E pensare che il girone di ritorno era iniziato con il botto, dopo la partita non disputata con l’Atalanta a causa del focolaio Covid. Infatti, il Torino aveva vinto con Fiorentina e Sampdoria ed era tornato Belotti, al rientro dal secondo infortunio, e ha ripeso a segnare con continuità, gol annullato al Venezia, e reti a Juventus e Cagliari, ma si è fatto male nuovamente Praet, che era stato sempre utilizzato da Juric quando stava bene. Poi però è arrivata l’involuzione. Iniziata con il pareggio col Sassuolo e proseguita, acuendosi, con le sconfitte con Udinese e Venezia, mitigata solo dal pareggio con la Juventus, ma confermata ieri dalla sconfitta in casa con il Cagliari.

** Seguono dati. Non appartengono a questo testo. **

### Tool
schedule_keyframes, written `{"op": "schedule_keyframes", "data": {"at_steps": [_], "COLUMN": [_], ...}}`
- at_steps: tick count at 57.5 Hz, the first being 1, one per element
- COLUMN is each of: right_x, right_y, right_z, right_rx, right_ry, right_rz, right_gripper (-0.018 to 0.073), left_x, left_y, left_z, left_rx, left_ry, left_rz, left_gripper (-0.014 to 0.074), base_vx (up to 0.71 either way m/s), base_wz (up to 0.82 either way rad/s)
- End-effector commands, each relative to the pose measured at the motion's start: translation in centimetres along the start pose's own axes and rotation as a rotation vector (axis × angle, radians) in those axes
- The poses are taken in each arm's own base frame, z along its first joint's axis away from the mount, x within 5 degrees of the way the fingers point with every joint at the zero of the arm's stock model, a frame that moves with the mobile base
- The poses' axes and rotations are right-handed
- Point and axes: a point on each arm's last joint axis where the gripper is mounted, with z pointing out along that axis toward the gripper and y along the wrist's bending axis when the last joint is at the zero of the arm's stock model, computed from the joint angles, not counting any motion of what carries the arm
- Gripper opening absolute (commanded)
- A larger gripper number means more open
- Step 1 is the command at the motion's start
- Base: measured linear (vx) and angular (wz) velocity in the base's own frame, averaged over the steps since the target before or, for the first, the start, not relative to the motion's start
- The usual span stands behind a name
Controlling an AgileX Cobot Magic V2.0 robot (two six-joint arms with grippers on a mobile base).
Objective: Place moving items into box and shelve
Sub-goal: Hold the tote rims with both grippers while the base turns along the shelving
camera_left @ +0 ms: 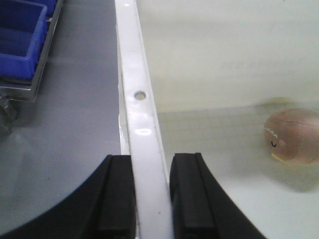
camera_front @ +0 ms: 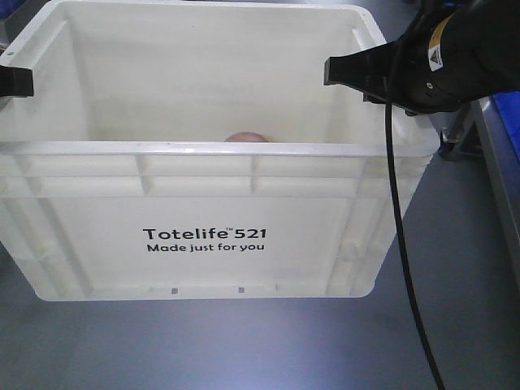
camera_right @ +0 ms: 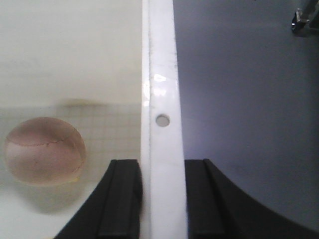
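large cream-white rectangular plastic tote [camera_front: 203, 236], black "totelife 521" print facing front, sits on a grey surface [camera_front: 244, 341]. left gripper [camera_left: 152, 167] straddles the tote's left rim, one black finger outside and one inside, both pressed against the white lip. it is clamped on the lip. right gripper [camera_right: 164, 172] is clamped the same way on the opposite rim. matched hold on both sides, presumably so the box lifts level and doesn't twist.

small pale pink round ball [camera_right: 44, 151] lies on the tote floor near the middle, clear of both side walls. a sliver of yellow shows at its lower edge; can't tell what it is. no second ball seen.

loading looks about done; shelving is the step in hand. blue plastic bins [camera_left: 20, 40] stand off beyond the left rim. risks: the thin lip slipping between the fingers, the ball rolling if the tote tilts.
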Motion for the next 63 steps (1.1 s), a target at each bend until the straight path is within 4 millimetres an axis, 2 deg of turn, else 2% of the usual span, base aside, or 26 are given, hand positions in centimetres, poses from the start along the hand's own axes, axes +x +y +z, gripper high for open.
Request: {"op": "schedule_keyframes", "data": {"at_steps": [1,63], "right_x": [-2.34,-2.34], "right_y": [-0.59,-0.59], "right_z": [-2.5,-2.5], "right_rx": [-0.03,-0.03], "right_ry": [-0.198,-0.199], "right_rz": [-0.03,-0.03], "right_gripper": [0.0127,0.0127], "left_x": [-2.31,-2.33], "left_y": [-0.47,-0.48], "left_z": [-2.3,-2.19], "left_rx": [0.046,0.046], "left_ry": [-0.22,-0.218], "left_rz": [0.019,0.019], "left_gripper": [0.0129,0.0129], "base_vx": [0.19,0.24], "base_wz": [-0.33,-0.22]}}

Il portiere Milinkovic-Savic ha fatto passi indietro commettendo errori e dimostrando incertezze nelle uscite e letture tardive o non precise delle situazioni di gioco. In generale Il Torino è sembrato come sedersi accontentandosi di ciò che aveva fatto e della salvezza di fatto raggiunta. Questo è avvenuto dopo il mercato di gennaio che non ha portato rinforzi pronti subito, alla lunga gli infortuni patiti da giocatori chiave hanno condizionato la forma fisica non solo dei singoli, ma in generale della squadra e ha fatto il resto la progressiva mancanza di un vero obiettivo poiché la distanza da una posizione utile per la Conference League è divenuta sempre meno obiettivamente colmabile. Così a fine febbraio e a dodici partite dalla fine il Torino non ha più nulla da chiedere la campionato se non che giunga la termine senza grandi scossoni. Juric e il suo staff potranno fare di tutto per dare una scossa e magari ci riusciranno anche in parte, ma sembra improbabile che il Torino disputi un brillante finale di stagione perché la luccicante placca ormai è andata via ed è emerso ciò che era stato coperto. Non basta avere un allenatore emergente e con capacità come Juric se poi non gli si dà una rosa adeguata perché al più si ottiene di arrivare nella parte centrale della classifica, ma non si fa il salto di qualità.